やんごめくいくいについて色々な書籍やインターネットで調べてみましたが、起源や行われている地域は分かりませんでした。また、地域の学芸員さんにも聞いてみましたが、やっぱり詳しいことはわかりませんでした。
 

みそはぎの花

 
やんごめくいくいに欠かせないのがみそはぎの花です。左下の写真は鴨川のお寺で撮影したものです。このように綺麗なピンク色の花です。
ミソハギは、ミソハギ科・ミソハギ属の多年草。別名、「盆花」や「精霊花」と呼ばれ日本各地でお盆になると使われています。ただ、「やんごめくいくい」という呼び方はインターネットで検索しても、ほとんど見られないので、安房地方独特の呼び方のようです。
みそはぎの花みそはぎの花のアップ

 

やんごめくいくいセット

 
「みそはぎの花」、「焼いた米」、「コップに水」、「藁」を揃えます。
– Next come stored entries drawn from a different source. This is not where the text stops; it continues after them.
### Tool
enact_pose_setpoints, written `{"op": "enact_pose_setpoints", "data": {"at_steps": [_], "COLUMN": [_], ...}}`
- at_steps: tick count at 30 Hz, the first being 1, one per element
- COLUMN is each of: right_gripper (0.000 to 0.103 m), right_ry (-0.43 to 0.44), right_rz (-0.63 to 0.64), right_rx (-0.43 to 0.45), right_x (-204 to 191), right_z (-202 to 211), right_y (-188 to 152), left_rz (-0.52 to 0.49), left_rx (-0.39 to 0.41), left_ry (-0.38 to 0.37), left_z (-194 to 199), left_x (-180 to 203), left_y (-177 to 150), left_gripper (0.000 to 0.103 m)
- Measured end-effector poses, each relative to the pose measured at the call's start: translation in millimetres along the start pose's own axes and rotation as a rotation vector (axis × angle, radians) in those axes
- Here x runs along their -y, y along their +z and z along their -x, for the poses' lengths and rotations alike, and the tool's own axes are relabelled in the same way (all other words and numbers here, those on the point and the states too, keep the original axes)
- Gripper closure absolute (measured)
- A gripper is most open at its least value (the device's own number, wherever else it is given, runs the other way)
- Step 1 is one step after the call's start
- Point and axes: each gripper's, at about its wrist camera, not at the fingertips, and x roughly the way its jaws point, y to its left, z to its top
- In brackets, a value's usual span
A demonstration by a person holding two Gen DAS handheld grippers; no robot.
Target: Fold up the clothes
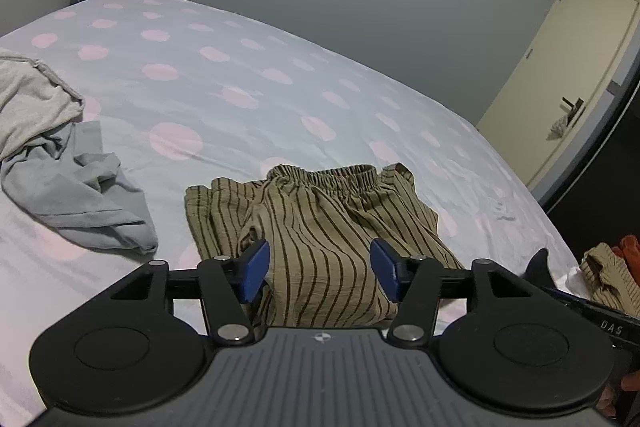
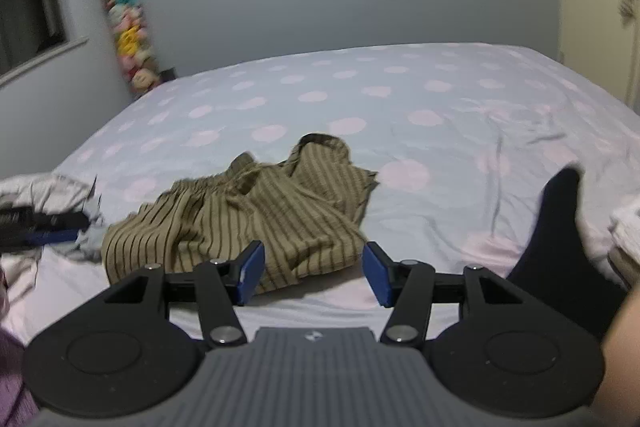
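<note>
Dim, flat indoor light with a cool grey-blue cast in both views. Strong fisheye bending at the edges, dark vignetted corners. The left wrist view is fairly sharp; the right wrist view is smeared by motion blur, worst at left and right edges.

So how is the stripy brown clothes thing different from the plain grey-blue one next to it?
The stripy brown garment has dark stripes; the grey-blue garment is plain. The stripy one lies fairly flat, roughly folded, its gathered waistband showing; the grey-blue one is a crumpled heap. The stripy one sits right in front of the open left gripper; the grey-blue one lies off to the side. Both are soft cloth on the spotted bed sheet.
</note>
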Motion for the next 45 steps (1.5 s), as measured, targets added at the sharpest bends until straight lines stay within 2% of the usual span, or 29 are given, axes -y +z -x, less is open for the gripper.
{"op": "enact_pose_setpoints", "data": {"at_steps": [3, 8, 10, 17, 20, 24, 31, 33, 39, 43, 45], "right_gripper": [0.026, 0.023, 0.023, 0.023, 0.023, 0.011, 0.008, 0.008, 0.006, 0.005, 0.011], "right_ry": [-0.004, 0.027, 0.031, 0.080, 0.114, 0.110, 0.121, 0.116, 0.125, 0.122, 0.116], "right_rz": [-0.035, -0.042, -0.049, -0.081, -0.066, 0.015, 0.004, 0.022, 0.035, 0.057, 0.097], "right_rx": [0.008, -0.028, -0.038, -0.047, -0.062, -0.058, -0.135, -0.149, -0.188, -0.184, -0.170], "right_x": [7.0, 13.8, 16.5, 16.0, 14.2, 11.8, 19.0, 19.6, 22.9, 19.3, 12.5], "right_z": [0.5, -18.3, -28.8, -70.1, -90.3, -119.3, -183.9, -201.4, -242.1, -252.6, -251.4], "right_y": [4.2, 13.2, 13.8, 7.1, 11.1, 23.6, 42.5, 45.1, 48.3, 46.5, 43.1], "left_rz": [0.013, 0.034, 0.054, 0.136, 0.129, 0.138, 0.163, 0.146, 0.004, -0.057, -0.067], "left_rx": [0.000, -0.025, -0.035, -0.035, -0.037, -0.059, -0.097, -0.078, -0.047, -0.039, -0.035], "left_ry": [0.018, 0.080, 0.091, 0.077, 0.157, 0.198, 0.299, 0.310, 0.348, 0.359, 0.364], "left_z": [0.2, -10.3, -14.2, -30.9, -46.5, -68.6, -103.5, -109.2, -124.4, -132.5, -135.4], "left_x": [-1.7, -7.4, -12.0, -25.5, -25.5, -30.1, -44.4, -47.1, -40.8, -37.6, -36.0], "left_y": [0.0, 0.2, -1.1, -1.5, 2.8, 5.6, 1.3, -1.0, -1.9, -4.4, -4.4], "left_gripper": [0.042, 0.037, 0.031, 0.030, 0.030, 0.030, 0.028, 0.027, 0.022, 0.020, 0.022]}}
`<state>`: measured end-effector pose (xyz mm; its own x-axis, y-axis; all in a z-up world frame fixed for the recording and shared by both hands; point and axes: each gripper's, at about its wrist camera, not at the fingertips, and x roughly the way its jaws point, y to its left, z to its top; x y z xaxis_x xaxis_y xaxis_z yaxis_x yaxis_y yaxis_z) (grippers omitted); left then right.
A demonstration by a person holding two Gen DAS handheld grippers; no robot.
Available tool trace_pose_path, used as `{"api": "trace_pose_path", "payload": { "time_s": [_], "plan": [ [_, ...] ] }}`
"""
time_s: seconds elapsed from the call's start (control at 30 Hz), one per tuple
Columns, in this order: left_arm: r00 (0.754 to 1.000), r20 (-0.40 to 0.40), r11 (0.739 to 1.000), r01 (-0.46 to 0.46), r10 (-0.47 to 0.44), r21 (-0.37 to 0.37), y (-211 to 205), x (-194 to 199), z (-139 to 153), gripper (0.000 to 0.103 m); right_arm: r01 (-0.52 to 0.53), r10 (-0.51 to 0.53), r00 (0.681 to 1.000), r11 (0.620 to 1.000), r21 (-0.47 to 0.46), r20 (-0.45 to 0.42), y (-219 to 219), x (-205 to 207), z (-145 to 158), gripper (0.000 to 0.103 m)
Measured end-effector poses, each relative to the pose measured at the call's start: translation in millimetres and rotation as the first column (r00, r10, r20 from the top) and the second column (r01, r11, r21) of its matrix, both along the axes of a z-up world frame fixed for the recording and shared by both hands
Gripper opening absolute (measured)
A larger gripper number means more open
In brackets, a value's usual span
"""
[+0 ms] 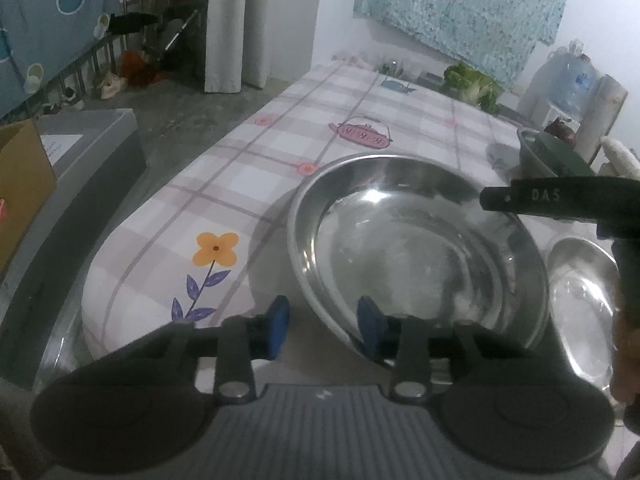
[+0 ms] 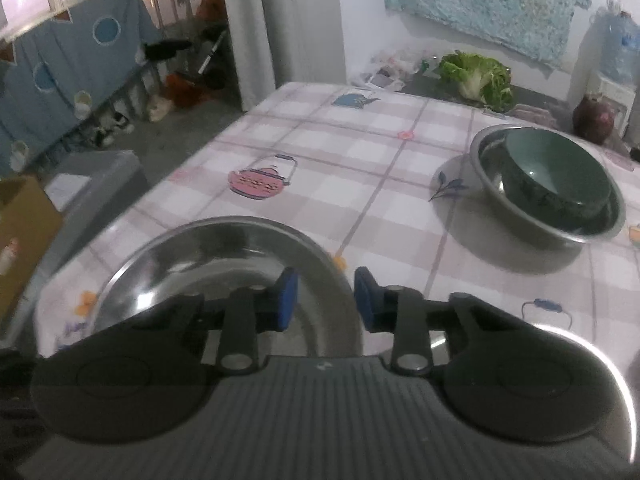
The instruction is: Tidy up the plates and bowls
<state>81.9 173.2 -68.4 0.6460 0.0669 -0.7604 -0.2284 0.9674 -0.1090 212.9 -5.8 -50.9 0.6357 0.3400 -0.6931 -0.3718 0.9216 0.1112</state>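
A large steel bowl (image 1: 420, 256) sits on the checked tablecloth; it also shows in the right wrist view (image 2: 224, 264). My left gripper (image 1: 323, 328) is open, its jaws either side of the bowl's near-left rim. My right gripper (image 2: 326, 298) is open above the same bowl's right rim, with nothing between its pads. A smaller steel dish (image 1: 580, 304) lies right of the big bowl. A green bowl (image 2: 560, 176) sits nested in another steel bowl (image 2: 492, 184) at the far right. The right gripper's body crosses the left wrist view at the right edge.
The table (image 2: 360, 160) has a checked cloth with teapot and flower prints. A cabbage (image 2: 478, 76) and a dark red jar (image 2: 592, 118) stand at the back. A cardboard box (image 1: 20, 184) and a grey case (image 1: 92, 148) sit on the floor to the left.
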Motion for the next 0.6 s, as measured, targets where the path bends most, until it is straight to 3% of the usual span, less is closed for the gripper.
{"api": "trace_pose_path", "payload": {
  "time_s": [0.3, 0.6],
  "plan": [
    [1.000, -0.013, 1.000, -0.003, 0.003, 0.002, 5, 0, 0, 0.022, 0.004, -0.002, 0.999, 0.999, 0.034, -0.045, -5, 8, -7, 0.016],
    [0.998, -0.033, 0.999, -0.044, 0.044, 0.012, 31, -13, 0, 0.022, -0.061, 0.069, 0.993, 0.995, 0.083, -0.101, -7, -30, -5, 0.015]
  ]
}}
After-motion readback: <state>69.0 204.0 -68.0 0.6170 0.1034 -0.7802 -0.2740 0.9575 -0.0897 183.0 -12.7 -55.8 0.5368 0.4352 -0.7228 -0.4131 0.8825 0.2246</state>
このセットはおどやなどのスーパーでも販売されています。
 
また、「やんごめ」(焼き米)というおにぎりを作ってお供えしてから食べる家庭もあるようです。
「やんごめ」については知らなかったので、実際に作って食べてみました。
 
やんごめの作り方
 
やんごめくいくいのセット
 
焼き米とミソハギ藁

 

やんごめくいくいのやり方

 
やんごめくいくいについて色々な人に聞いてみましたが、それぞれ微妙に違っているので、私の子供の頃の記憶を辿ってみます。
恐らく詳しい文献などが残っていないので、各家庭や地域で伝言ゲームのように伝わり、各家庭で微妙に違ってしまったのだと思われます。
 
まず、お盆が近づくと仏壇に西瓜、梨、桃などの果物(これを水菓子と呼んでいた)をお供えします。また、ナスやキュウリに割りばしで足を付け、ご先祖様の乗り物を作り提灯を飾ります。
 
8月13日(お盆の初日)の夕方にやんごめくいくいセットを持って庭に出ます。
藁に火をつける
 
最初に藁に火をつけて「やんごめくいくい、水飲み飲み、この灯りでごらっしゃい」と唱えながら、焼き米を火の中に投げ入れ、みそはぎを水に付けで火に振りかけ、これを数回繰り返します。
 
お盆の最終日には同じように「やんごめくいくい、水飲み飲み、この灯りで帰らっしゃい」と唱えます。
 
この時の言葉は地域や家庭でそれぞれ異なり微妙に節のようなものがついています。
焼き米を投げ入れ、みそはぎで水をかける
 
火が消えたら線香を立てます。
線香を立てる
 
提灯を持って墓へ行き、線香と提灯を供えて、ご先祖様を迎え入れます。
 
これは大半の家庭が家族全員で行います。今回撮影をお願いした家では3世代で行っており、ネコまでが参加していました。